Citra Infantino semakin buruk ketika ada tudingan dari Presiden Federasi Sepak Bola Yordania, Ali bin Hussein, yang mengeklaim FIFA sengaja menahan pencairan uang hadiah yang menjadi hak tim nasionalnya usai menembus final FIFA Arab Cup 2025. Dalam unggahannya di media sosial, Pangeran Ali membeberkan federasi yang dipimpinnya belum menerima sepeser pun uang hadiah dari turnamen FIFA Arab Cup 2025.

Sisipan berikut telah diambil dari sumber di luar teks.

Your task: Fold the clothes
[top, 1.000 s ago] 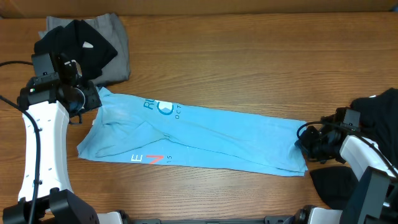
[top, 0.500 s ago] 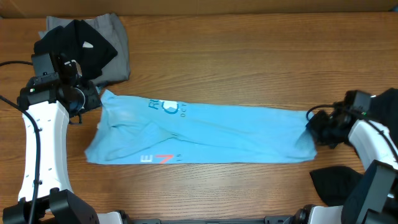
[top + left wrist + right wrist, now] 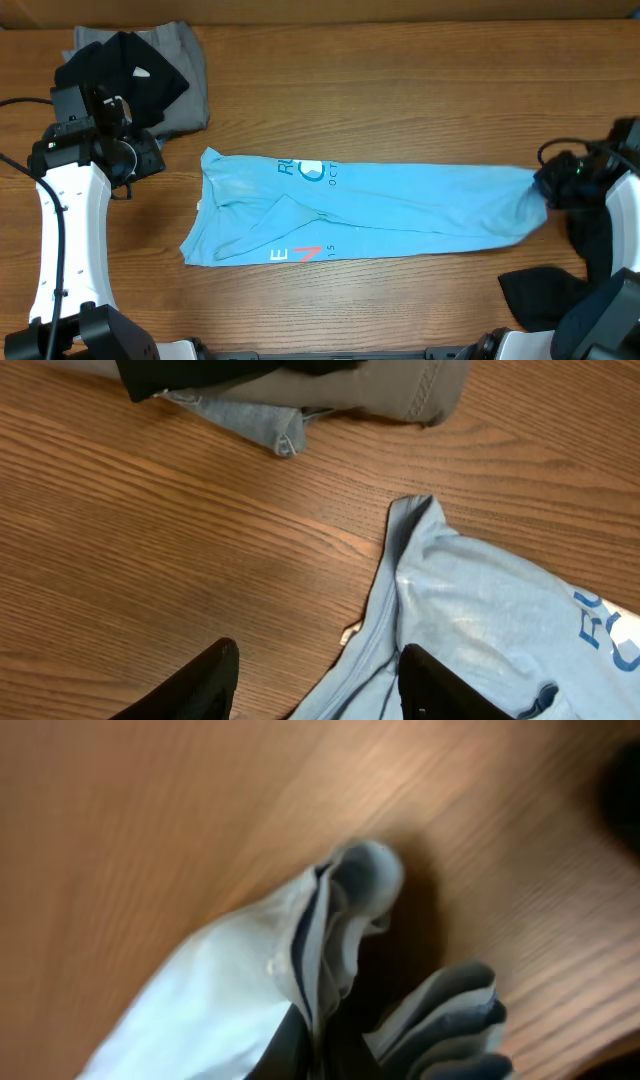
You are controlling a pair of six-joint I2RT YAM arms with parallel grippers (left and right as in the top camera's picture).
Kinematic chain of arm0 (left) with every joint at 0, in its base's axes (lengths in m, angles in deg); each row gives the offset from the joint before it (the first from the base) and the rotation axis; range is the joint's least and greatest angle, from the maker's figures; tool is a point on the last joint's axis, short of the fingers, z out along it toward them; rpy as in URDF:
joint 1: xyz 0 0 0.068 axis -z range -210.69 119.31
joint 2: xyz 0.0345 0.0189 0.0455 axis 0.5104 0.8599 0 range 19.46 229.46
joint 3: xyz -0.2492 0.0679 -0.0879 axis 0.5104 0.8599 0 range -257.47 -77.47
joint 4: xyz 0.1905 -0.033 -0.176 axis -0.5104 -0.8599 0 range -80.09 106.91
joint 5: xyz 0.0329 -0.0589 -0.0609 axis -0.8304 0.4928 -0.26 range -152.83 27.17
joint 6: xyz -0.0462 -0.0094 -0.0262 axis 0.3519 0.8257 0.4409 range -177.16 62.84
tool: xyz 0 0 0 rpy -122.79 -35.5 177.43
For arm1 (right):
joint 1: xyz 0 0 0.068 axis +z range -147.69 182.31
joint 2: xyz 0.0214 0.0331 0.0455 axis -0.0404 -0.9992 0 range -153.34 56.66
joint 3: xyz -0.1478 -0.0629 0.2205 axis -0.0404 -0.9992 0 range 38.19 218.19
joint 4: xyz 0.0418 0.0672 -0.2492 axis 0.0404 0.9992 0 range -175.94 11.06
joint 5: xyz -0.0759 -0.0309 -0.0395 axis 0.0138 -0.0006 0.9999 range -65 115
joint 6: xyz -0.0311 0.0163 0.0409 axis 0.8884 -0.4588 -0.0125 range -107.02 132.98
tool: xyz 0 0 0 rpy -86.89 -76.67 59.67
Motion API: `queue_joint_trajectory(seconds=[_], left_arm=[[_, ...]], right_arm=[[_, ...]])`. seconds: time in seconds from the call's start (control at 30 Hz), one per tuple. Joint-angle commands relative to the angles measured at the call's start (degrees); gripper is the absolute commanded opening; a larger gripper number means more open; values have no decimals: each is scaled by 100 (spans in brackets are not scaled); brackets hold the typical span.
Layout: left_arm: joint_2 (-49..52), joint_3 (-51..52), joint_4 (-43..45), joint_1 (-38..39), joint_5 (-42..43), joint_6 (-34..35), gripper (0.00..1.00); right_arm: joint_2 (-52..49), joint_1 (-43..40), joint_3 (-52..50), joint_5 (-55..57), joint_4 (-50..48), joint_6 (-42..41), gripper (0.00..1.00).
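While right gripper (image 3: 548, 188) pinches its right end, sky-blue T-shirt (image 3: 400, 205) lies stretched lengthwise across the table (image 3: 400, 90).
Right jaws clamped on bunched cloth, probably tensioning out wrinkles before the fold; left gripper (image 3: 318, 650) spread, empty, hovering by the shirt's left edge, likely ready to regrasp. Spare black and grey garments (image 3: 140, 80) piled at far-left corner, out of the way.

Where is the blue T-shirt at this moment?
Overhead, the blue T-shirt lies stretched across the middle of the table, its right end pinched in the right gripper, its left end free, right of the open left gripper.
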Motion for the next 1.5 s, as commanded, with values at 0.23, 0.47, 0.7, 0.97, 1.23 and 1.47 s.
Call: queue_joint_trajectory(seconds=[0.23, 0.47, 0.7, 0.97, 1.23, 1.47], left_arm=[[-131, -96, 7, -26, 142, 61, 56], [-131, -96, 15, -26, 146, 61, 57], [-131, -96, 15, -26, 149, 61, 59], [-131, -96, 11, -26, 170, 61, 59], [-131, -96, 7, -26, 168, 61, 61], [-127, -94, -31, -26, 168, 61, 61]], right_arm=[[118, 2288, 1029, -1038, 533, -426, 4], [92, 4124, 1029, -557, 227, -1185, 4], [-155, 5274, 920, 306, -142, -2138, 4], [-839, 5687, 920, 127, -686, -2430, 29], [-774, 5622, 922, -376, -1320, -2072, 47], [-782, 5379, 920, -37, -699, -2015, 56]])
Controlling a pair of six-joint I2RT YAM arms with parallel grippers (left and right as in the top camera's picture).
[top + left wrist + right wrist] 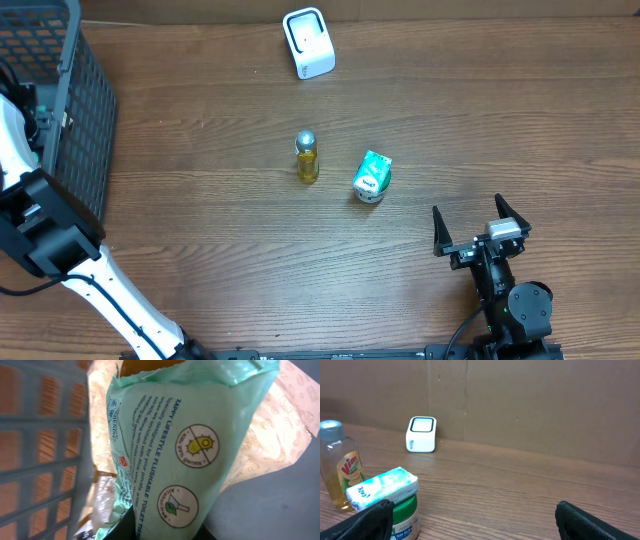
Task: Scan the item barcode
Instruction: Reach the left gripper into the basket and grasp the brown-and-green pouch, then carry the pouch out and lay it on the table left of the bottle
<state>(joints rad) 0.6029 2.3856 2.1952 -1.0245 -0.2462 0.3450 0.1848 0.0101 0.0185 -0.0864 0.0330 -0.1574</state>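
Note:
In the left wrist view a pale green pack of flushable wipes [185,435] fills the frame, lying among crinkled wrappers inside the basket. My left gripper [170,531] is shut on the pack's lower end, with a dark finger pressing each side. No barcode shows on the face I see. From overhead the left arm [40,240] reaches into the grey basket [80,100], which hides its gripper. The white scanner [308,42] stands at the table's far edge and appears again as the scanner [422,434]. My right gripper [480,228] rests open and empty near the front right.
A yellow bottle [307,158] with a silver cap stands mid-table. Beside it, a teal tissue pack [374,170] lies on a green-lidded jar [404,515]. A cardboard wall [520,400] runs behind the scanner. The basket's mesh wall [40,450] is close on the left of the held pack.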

ESPN melansir, Yordania selaku finalis seharusnya berhak mengantongi hadiah uang sebesar 4,2 juta dolar Amerika Serikat, atau setara Rp75,2 miliar sesuai kurs saat ini. Sepanjang mendampingi Yordania di putaran final Piala Dunia 2026, Ali mengaku mendapat pesan terselubung dari pihak FIFA yang diduga merupakan gerbong dari Infantino.
Pesan itu perihal pencairan hadiah yang akan lancar asalkan bersedia memberikan dukungan politik demi memuluskan langkah Infantino kembali menjadi Presiden FIFA pada periode 2027-2031.
"Seluruh situasi ini sama dengan pemerasan dan kami menolak untuk menyerah pada hal itu. Uang yang seharusnya diterima tim kami belum diberikan. Sementara, pada saat yang sama FIFA menyombongkan berapa miliar cadangan dananya," cuit Ali di akun X pribadinya.